◆ **AIM OF THE TASK**
When you reach the line containing "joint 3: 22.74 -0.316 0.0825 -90" in the entries below, start writing out each line exactly, and stop after the line containing "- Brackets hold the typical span".

(Collection entries)
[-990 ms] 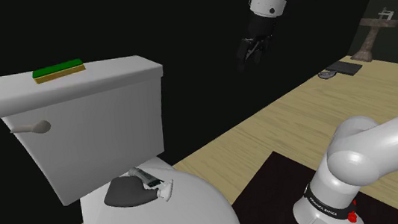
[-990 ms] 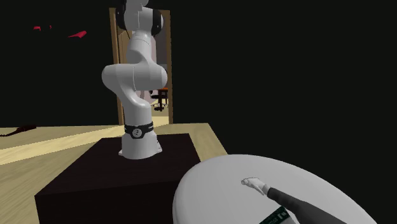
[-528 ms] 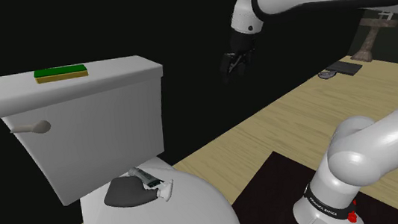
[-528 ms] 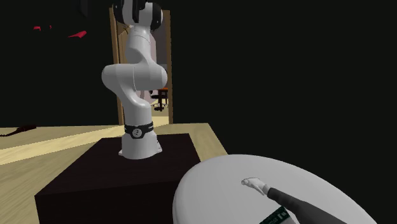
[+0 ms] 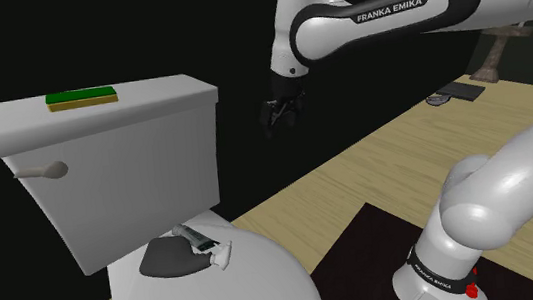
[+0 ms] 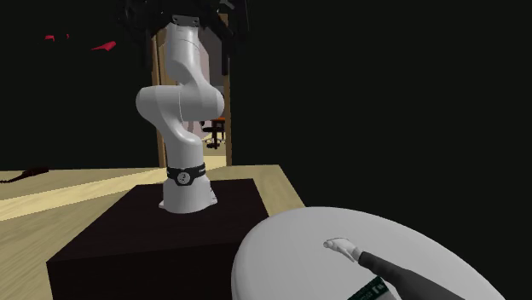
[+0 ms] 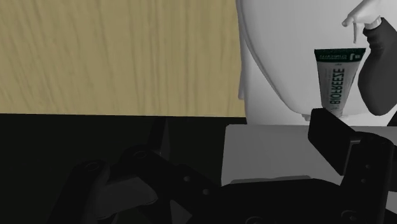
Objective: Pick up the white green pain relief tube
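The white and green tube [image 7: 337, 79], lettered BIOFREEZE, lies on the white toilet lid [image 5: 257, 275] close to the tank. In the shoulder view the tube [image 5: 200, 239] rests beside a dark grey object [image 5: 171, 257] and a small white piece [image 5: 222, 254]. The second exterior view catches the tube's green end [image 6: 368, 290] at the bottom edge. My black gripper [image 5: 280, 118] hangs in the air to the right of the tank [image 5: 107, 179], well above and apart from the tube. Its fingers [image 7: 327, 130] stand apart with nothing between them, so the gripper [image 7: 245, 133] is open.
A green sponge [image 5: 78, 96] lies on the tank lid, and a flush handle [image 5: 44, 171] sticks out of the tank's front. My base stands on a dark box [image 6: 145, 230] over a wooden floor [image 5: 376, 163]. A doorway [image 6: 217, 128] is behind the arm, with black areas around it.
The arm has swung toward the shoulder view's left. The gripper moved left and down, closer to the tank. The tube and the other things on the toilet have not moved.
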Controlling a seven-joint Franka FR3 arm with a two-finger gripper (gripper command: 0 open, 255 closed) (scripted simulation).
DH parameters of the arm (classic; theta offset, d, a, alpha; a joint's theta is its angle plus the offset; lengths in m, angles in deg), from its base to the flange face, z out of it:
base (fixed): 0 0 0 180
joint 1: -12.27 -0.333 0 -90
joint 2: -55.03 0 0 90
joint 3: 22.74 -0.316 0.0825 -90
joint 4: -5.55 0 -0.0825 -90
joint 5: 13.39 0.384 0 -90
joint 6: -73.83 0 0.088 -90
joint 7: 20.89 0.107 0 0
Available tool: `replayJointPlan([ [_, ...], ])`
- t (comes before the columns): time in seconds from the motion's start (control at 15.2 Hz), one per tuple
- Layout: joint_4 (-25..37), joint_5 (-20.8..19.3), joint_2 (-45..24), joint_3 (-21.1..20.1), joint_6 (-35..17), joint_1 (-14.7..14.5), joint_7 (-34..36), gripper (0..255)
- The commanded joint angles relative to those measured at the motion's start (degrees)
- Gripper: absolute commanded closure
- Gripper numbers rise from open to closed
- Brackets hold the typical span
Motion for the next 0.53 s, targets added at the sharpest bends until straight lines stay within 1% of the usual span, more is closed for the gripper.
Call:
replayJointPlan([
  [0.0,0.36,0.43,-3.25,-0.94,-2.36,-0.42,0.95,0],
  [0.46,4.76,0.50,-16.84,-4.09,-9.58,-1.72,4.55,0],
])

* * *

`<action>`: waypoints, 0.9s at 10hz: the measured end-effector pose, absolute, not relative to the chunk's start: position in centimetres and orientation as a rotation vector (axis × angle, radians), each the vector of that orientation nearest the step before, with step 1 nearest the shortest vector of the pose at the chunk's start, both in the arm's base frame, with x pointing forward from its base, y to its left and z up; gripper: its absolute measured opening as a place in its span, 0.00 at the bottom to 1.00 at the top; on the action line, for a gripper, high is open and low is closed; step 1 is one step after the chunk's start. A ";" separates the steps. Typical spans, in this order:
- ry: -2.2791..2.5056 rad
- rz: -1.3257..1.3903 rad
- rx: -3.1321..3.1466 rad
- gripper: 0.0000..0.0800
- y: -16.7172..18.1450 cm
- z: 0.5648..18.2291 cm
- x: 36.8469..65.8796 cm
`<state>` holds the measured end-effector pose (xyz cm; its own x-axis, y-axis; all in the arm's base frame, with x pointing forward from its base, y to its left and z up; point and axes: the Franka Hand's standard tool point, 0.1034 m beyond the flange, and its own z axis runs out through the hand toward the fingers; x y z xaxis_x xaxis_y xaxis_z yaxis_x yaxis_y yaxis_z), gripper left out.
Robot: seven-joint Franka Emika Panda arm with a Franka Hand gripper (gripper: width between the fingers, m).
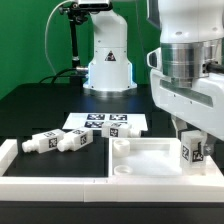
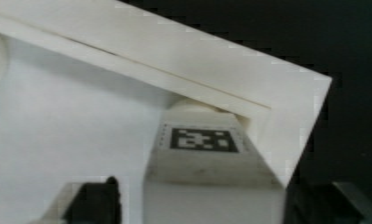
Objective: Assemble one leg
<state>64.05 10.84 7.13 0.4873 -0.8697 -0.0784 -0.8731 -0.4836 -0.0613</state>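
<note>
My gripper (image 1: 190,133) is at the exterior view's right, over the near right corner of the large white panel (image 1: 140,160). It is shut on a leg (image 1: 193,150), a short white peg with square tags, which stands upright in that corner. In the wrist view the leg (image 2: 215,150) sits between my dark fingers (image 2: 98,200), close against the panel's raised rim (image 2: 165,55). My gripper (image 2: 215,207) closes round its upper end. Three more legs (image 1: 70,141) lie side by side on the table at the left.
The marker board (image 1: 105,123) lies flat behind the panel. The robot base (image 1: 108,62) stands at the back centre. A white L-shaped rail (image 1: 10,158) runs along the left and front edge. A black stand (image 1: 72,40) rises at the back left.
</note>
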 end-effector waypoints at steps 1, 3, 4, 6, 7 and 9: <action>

◆ **EXERCISE RESPONSE**
joint 3: 22.74 -0.316 0.0825 -90
joint 4: -5.55 0 -0.0825 -90
joint 5: 13.39 0.384 0 -90
joint 6: -73.83 0 0.088 -90
joint 7: 20.89 0.107 0 0
Available tool: `replayJointPlan([ [_, ...], ])`
- t (comes before the columns): time in seconds from the motion's start (control at 15.2 Hz), one per tuple
- Layout: joint_4 (-25..37), joint_5 (-20.8..19.3), joint_2 (-45..24), joint_3 (-21.1..20.1), joint_6 (-35..17), joint_1 (-14.7..14.5), joint_7 (-34..36), gripper (0..255)
- The commanded joint angles relative to those measured at the motion's start (degrees)
- Gripper: absolute commanded closure
- Gripper numbers rise from open to closed
- Brackets hold the typical span

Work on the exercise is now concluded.